#### Dataset excerpt
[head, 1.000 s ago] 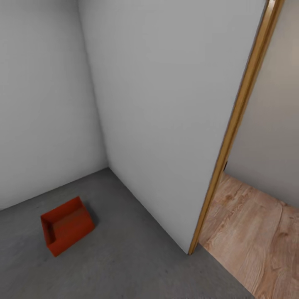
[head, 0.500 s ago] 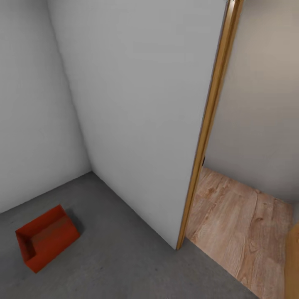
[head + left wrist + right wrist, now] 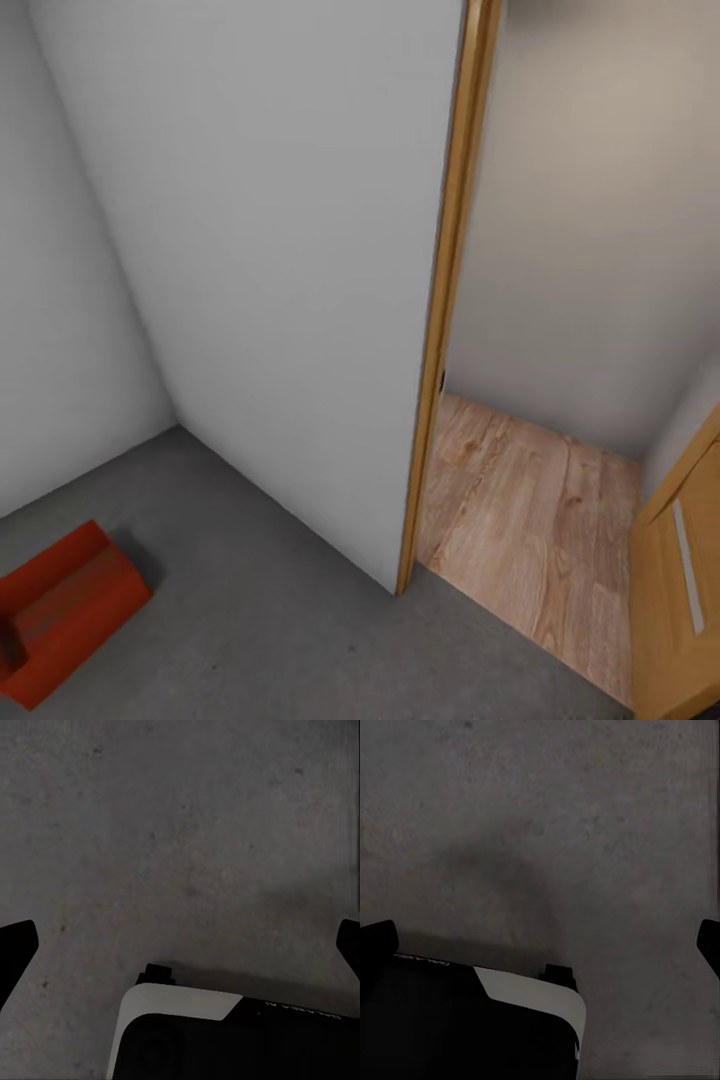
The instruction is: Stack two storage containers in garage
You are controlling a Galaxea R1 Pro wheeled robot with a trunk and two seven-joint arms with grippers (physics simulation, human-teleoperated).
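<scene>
Bin [image 3: 62, 610] lay empty on concrete [image 3: 280, 640], left of door frame [image 3: 440, 300] | plank floor [image 3: 530, 540] beyond frame | both grippers [image 3: 180, 945] [image 3: 540, 941] spread apart, holding nothing

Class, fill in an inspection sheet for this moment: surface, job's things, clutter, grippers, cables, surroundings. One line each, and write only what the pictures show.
Surface: rough dark grey concrete floor; light wood plank floor past the doorway.
Job's things: one orange-red container sits on the concrete at the head view's lower left, cut by the picture's edge, with nothing stacked on it.
Clutter: nothing seen.
Grippers: left gripper and right gripper both open, fingers wide apart, nothing between them, pointing down at bare concrete.
Cables: nothing seen.
Surroundings: pale grey walls, a wood-trimmed doorway edge, and part of a wooden door at lower right.
</scene>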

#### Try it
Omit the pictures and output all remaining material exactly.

#### Worked solution
[head, 1.000 s ago] 
[head, 0.500 s ago] 
[head + left wrist + right wrist, now] 
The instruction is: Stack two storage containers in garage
You are controlling a Galaxea R1 Pro wheeled robot with a trunk and two seven-joint arms with grippers (physics simulation, human-teleoperated).
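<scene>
Bin [image 3: 62, 610] lay empty on concrete [image 3: 280, 640], left of door frame [image 3: 440, 300] | plank floor [image 3: 530, 540] beyond frame | both grippers [image 3: 180, 945] [image 3: 540, 941] spread apart, holding nothing

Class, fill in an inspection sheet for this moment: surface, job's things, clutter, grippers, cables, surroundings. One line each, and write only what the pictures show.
Surface: rough dark grey concrete floor; light wood plank floor past the doorway.
Job's things: one orange-red container sits on the concrete at the head view's lower left, cut by the picture's edge, with nothing stacked on it.
Clutter: nothing seen.
Grippers: left gripper and right gripper both open, fingers wide apart, nothing between them, pointing down at bare concrete.
Cables: nothing seen.
Surroundings: pale grey walls, a wood-trimmed doorway edge, and part of a wooden door at lower right.
</scene>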

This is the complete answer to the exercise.